REQUIRED WORK: Please return every line of the records that contains the word "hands".

[Entries taken from a collection]
****************

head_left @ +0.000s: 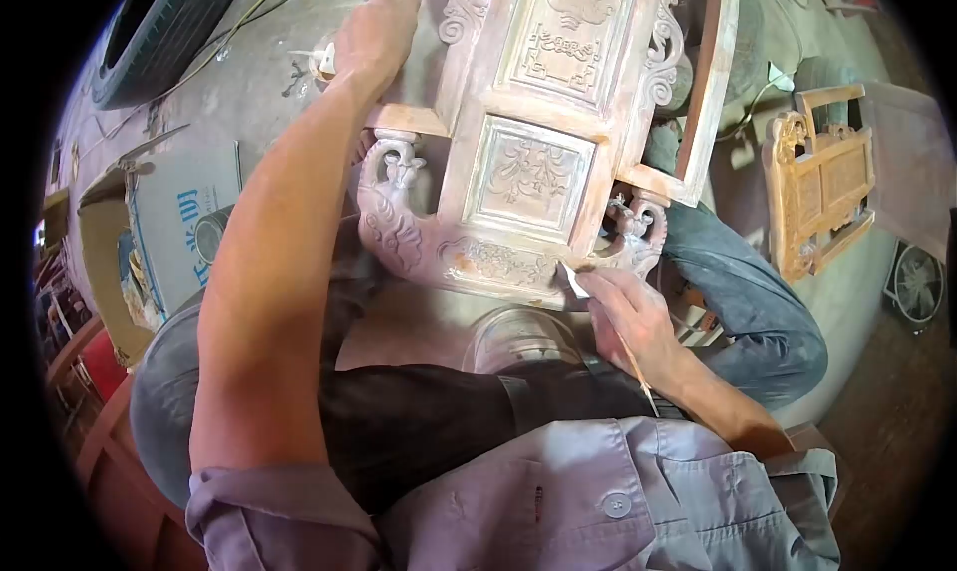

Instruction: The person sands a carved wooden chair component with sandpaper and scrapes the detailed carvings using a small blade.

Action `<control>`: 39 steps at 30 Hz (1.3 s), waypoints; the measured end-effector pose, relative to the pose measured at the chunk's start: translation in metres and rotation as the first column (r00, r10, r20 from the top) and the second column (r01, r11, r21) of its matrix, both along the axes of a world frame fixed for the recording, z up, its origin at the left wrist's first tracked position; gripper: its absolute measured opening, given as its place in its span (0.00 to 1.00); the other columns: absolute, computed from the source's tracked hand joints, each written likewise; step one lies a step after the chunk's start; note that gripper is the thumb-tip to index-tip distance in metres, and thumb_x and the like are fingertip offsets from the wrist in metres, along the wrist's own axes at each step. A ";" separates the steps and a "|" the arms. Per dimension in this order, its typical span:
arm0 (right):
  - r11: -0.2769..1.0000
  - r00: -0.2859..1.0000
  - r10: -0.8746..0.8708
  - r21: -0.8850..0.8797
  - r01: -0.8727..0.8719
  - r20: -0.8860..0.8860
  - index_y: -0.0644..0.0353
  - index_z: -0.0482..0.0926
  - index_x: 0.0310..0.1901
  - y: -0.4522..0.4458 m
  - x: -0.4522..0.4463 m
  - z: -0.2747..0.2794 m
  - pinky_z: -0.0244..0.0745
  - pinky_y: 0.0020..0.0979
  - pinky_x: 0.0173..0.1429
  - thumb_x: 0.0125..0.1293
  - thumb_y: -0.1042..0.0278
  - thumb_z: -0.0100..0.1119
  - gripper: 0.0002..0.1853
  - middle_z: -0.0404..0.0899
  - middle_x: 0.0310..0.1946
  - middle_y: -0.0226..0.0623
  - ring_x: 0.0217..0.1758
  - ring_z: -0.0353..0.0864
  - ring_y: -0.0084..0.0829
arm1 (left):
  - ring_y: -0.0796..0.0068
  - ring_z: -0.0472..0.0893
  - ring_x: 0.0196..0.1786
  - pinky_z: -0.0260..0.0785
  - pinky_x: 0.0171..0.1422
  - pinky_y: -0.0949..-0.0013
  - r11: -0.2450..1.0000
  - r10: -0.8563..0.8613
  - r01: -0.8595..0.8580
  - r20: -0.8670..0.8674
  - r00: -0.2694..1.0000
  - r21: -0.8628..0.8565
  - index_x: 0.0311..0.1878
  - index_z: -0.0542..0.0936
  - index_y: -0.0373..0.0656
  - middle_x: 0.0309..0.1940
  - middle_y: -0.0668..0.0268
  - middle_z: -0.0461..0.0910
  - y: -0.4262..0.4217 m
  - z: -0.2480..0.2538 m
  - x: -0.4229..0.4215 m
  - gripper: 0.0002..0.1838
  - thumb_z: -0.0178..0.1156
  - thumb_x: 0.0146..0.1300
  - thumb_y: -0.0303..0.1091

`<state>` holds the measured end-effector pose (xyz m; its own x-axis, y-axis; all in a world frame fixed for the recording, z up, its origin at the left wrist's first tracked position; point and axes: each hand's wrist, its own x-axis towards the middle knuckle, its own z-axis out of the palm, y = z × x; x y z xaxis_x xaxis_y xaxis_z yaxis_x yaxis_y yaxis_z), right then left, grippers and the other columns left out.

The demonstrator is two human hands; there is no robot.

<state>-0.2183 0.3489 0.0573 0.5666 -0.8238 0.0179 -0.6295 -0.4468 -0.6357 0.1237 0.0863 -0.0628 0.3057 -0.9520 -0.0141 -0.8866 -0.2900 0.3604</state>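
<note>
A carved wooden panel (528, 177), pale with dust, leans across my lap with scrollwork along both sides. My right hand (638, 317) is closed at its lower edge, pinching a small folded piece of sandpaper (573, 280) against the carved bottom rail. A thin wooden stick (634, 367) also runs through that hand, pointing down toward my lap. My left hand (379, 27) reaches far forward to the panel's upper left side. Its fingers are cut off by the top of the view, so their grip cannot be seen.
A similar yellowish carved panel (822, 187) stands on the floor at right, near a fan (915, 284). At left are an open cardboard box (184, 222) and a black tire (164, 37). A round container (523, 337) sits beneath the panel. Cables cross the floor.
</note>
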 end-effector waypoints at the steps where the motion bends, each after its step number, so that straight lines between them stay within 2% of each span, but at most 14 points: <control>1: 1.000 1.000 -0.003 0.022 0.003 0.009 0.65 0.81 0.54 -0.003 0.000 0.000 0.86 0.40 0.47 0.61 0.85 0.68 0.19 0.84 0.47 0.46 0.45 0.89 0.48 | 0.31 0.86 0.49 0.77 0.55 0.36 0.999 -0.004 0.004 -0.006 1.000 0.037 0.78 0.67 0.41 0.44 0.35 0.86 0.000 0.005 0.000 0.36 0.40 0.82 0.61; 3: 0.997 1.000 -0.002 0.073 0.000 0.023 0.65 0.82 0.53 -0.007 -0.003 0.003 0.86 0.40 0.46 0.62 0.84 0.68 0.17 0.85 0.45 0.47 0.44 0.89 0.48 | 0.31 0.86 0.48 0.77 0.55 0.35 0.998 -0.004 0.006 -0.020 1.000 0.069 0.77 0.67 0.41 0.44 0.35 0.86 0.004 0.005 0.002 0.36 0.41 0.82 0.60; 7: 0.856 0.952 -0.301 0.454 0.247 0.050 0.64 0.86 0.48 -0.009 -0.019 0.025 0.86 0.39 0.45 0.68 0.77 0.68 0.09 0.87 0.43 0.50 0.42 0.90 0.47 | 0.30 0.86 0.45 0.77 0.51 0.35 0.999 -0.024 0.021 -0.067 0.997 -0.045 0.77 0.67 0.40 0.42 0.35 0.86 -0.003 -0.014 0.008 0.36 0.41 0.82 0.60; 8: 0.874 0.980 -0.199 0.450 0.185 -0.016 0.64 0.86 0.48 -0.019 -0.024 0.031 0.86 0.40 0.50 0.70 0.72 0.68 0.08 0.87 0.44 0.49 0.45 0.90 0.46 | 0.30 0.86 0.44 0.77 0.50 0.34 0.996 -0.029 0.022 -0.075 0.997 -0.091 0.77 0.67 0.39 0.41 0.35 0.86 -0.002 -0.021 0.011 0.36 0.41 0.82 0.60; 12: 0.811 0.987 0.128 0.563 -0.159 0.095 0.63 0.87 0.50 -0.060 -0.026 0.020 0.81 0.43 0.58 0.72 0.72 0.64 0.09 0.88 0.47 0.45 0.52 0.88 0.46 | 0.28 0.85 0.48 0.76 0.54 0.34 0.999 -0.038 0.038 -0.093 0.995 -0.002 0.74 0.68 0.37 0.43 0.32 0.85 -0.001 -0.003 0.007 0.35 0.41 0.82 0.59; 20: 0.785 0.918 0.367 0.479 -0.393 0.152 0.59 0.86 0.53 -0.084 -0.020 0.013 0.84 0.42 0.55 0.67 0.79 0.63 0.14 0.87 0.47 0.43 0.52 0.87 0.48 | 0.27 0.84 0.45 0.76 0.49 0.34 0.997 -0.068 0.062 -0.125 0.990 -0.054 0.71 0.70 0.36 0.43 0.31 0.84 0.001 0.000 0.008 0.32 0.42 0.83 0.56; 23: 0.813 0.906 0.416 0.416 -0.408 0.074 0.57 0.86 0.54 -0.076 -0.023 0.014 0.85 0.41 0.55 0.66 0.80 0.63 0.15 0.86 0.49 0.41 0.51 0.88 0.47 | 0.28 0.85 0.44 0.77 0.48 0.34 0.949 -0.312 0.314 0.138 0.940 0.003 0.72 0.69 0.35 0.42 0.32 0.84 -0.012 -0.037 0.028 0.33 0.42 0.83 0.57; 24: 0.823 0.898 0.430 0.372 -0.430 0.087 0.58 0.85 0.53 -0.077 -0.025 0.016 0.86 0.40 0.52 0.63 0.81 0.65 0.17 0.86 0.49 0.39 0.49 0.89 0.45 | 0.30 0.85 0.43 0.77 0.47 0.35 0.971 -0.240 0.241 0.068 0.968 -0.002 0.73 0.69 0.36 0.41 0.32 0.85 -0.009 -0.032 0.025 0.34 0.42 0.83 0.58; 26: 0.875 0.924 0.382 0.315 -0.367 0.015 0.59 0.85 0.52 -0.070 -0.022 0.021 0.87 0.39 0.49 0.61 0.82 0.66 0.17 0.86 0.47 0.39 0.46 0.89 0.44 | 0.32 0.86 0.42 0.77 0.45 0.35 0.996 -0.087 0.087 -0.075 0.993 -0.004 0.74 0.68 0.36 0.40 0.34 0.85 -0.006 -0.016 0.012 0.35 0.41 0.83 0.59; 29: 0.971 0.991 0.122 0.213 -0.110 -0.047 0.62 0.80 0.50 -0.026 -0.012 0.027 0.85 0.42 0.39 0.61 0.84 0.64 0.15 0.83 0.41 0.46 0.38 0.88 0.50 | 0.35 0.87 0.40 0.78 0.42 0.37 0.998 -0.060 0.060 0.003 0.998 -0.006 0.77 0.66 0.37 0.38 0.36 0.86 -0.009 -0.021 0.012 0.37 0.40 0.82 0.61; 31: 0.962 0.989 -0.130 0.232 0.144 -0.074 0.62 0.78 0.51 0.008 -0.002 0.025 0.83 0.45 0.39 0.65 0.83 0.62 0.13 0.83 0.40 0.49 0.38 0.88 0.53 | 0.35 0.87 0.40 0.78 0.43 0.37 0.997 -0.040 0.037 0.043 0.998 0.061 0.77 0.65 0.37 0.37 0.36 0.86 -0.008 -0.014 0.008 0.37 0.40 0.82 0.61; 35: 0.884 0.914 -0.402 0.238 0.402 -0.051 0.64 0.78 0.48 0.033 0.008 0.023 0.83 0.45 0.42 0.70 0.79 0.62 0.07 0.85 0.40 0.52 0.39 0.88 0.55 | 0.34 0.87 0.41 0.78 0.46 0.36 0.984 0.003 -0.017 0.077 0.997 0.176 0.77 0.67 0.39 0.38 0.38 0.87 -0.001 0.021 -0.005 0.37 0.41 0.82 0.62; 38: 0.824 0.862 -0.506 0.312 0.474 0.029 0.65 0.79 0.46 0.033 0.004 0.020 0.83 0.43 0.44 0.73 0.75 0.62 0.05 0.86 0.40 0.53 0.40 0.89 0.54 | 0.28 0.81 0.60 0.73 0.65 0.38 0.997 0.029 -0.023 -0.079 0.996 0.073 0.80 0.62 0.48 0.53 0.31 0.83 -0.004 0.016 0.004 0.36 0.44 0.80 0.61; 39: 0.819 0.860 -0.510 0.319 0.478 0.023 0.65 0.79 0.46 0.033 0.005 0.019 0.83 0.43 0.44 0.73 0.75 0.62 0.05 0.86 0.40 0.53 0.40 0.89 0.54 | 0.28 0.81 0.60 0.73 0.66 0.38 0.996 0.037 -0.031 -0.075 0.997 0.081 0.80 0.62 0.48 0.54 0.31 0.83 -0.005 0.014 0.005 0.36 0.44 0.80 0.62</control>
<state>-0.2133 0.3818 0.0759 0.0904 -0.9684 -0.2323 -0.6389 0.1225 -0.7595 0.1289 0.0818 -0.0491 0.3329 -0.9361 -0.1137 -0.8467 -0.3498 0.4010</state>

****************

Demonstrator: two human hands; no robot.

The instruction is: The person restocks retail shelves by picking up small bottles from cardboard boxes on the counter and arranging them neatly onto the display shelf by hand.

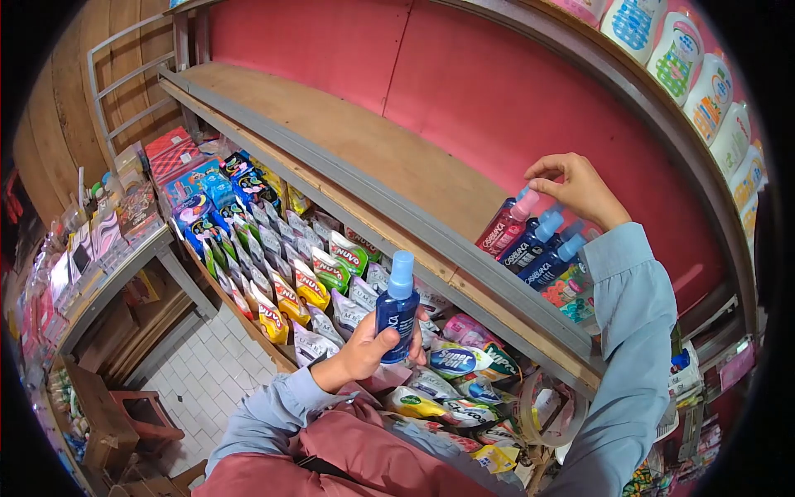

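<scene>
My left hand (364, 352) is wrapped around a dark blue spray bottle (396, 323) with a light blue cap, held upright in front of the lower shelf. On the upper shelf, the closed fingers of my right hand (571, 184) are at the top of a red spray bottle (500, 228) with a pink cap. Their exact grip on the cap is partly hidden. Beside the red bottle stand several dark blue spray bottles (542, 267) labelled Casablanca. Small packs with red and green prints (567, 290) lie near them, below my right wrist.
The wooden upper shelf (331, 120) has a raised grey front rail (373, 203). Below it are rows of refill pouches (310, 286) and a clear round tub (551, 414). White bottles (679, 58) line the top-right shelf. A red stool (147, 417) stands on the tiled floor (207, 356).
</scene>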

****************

YOUR RESPONSE:
The demonstrator is two human hands; there is no robot.
Demonstrator: two human hands; no robot.

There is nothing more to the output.